Information given:
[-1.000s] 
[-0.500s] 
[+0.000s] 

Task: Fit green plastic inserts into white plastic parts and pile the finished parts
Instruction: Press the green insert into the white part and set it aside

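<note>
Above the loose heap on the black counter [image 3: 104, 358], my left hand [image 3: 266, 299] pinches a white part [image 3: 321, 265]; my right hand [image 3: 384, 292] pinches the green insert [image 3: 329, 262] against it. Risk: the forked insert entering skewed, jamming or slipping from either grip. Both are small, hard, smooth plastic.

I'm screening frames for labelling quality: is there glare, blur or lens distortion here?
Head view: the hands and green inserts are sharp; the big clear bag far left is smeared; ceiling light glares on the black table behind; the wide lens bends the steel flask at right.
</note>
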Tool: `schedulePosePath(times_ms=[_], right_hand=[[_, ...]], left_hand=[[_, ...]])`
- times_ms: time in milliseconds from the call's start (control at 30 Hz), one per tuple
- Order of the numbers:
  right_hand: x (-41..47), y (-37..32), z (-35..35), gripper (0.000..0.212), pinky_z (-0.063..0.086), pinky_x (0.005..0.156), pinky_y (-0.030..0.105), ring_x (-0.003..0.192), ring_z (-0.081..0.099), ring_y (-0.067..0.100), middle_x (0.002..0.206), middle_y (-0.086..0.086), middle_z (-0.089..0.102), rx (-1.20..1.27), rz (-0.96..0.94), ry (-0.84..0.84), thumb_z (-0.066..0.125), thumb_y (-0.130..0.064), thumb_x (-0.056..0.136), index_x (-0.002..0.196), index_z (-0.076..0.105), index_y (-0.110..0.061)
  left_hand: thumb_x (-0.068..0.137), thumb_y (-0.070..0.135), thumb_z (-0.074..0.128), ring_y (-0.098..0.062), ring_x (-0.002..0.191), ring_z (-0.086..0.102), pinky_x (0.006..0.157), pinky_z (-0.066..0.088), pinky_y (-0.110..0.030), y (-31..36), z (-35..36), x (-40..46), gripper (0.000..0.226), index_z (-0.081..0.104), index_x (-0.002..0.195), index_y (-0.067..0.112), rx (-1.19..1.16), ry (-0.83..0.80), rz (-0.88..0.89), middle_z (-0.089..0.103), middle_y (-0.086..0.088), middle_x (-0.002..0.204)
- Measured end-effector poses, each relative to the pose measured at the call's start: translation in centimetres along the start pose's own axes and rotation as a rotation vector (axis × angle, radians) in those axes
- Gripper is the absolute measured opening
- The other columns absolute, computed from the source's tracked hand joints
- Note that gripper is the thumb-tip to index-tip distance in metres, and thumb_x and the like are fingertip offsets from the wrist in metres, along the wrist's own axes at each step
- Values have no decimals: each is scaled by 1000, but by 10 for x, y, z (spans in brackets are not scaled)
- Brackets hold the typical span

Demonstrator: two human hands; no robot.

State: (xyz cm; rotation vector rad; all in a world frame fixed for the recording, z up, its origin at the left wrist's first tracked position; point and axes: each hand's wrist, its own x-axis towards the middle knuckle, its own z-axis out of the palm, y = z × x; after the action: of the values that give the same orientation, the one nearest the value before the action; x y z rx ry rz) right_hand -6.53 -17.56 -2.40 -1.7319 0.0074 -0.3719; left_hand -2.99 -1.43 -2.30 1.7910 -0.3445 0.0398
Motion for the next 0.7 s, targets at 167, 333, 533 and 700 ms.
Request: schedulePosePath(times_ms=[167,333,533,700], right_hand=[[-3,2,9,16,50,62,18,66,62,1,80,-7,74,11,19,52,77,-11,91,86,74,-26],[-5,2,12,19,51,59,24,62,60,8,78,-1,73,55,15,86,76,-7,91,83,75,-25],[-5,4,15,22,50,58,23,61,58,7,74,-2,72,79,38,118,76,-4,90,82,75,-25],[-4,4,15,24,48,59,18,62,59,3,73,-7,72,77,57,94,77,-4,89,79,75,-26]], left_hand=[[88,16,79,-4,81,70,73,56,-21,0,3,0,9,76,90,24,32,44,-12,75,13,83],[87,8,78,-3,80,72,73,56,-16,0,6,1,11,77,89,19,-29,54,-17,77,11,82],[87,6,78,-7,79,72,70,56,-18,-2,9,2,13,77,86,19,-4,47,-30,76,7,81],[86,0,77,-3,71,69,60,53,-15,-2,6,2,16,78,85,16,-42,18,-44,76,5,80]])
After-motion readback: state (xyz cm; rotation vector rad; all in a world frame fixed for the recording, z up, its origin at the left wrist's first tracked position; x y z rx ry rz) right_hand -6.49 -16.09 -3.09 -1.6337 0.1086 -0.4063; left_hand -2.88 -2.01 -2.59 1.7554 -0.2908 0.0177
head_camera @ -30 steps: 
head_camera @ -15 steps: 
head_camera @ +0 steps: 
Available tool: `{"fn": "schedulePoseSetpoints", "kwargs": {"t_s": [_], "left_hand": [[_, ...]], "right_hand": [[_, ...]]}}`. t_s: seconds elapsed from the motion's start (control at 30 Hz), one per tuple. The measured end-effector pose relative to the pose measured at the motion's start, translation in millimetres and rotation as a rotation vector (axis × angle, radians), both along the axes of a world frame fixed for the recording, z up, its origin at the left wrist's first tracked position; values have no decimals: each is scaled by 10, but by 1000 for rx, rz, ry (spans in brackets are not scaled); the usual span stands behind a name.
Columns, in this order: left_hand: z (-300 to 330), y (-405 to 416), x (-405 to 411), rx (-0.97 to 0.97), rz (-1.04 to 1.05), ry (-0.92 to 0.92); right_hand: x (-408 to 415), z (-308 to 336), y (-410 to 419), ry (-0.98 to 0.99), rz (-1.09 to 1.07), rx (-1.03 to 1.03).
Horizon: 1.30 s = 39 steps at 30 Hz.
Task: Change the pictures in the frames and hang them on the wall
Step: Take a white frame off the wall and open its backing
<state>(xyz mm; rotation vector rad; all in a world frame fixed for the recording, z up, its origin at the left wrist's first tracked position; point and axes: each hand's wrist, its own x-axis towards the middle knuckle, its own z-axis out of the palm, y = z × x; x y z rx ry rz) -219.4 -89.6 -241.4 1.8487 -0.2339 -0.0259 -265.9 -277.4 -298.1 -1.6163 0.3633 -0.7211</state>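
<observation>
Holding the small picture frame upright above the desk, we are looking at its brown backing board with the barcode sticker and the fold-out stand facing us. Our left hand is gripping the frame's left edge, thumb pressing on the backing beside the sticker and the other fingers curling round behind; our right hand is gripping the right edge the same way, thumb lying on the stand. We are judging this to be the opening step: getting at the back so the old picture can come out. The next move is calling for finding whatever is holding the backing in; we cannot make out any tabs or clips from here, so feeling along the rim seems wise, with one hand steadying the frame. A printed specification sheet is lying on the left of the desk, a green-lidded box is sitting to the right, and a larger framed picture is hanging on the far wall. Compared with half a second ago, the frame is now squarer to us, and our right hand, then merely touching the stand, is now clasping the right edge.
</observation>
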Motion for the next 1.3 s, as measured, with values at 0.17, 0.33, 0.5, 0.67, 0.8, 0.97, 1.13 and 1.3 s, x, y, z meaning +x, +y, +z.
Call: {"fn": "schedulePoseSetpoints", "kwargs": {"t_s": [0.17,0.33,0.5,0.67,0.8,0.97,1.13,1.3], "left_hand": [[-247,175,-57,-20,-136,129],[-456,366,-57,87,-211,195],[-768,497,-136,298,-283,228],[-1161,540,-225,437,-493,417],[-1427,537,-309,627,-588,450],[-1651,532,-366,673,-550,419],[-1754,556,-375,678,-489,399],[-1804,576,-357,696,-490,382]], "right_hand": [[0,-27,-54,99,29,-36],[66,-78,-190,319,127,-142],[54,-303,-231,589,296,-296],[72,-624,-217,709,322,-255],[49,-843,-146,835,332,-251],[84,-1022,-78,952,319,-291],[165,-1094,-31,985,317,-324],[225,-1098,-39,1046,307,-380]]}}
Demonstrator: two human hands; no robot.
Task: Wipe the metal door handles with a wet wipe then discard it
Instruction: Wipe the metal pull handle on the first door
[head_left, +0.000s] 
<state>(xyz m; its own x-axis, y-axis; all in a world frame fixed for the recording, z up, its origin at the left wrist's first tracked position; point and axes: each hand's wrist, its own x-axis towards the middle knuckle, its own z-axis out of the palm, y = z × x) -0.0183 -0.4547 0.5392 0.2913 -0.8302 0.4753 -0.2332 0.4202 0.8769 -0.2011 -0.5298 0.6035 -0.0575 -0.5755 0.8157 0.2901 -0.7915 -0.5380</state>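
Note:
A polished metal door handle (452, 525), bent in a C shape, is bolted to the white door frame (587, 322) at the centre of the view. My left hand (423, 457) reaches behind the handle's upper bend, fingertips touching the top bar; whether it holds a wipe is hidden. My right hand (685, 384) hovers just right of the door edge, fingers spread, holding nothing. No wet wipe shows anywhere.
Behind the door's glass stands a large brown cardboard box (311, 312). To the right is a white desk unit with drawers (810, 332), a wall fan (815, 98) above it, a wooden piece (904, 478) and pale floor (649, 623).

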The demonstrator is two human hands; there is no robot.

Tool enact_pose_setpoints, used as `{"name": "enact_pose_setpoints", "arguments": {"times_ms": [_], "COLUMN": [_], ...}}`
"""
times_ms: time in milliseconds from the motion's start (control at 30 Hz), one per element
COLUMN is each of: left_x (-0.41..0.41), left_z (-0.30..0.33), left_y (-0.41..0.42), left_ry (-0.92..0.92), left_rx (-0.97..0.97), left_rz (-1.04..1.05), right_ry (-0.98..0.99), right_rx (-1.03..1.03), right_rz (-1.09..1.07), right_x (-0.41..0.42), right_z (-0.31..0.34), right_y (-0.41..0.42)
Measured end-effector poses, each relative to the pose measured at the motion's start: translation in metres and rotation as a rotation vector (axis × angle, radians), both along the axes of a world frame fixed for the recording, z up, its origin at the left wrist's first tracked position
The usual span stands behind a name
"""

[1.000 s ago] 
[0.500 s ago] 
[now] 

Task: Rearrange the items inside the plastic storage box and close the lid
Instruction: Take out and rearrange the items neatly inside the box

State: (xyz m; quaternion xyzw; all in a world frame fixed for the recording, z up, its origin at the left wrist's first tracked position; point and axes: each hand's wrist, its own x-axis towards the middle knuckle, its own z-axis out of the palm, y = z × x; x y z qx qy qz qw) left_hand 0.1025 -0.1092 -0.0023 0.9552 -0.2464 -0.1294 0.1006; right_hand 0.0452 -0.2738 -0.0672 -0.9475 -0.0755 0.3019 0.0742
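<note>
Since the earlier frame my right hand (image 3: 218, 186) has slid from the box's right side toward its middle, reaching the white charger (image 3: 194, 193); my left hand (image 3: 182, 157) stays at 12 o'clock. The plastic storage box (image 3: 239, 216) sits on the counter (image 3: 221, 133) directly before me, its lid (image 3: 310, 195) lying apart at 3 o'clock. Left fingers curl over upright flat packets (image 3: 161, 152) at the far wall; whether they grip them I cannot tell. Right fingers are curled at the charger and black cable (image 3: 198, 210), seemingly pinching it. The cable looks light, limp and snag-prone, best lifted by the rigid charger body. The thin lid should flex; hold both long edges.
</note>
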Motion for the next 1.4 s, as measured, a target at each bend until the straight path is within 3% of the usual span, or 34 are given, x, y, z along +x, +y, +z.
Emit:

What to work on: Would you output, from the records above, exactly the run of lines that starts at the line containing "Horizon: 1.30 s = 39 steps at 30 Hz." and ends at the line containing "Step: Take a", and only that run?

Answer box:
Horizon: 1.30 s = 39 steps at 30 Hz.
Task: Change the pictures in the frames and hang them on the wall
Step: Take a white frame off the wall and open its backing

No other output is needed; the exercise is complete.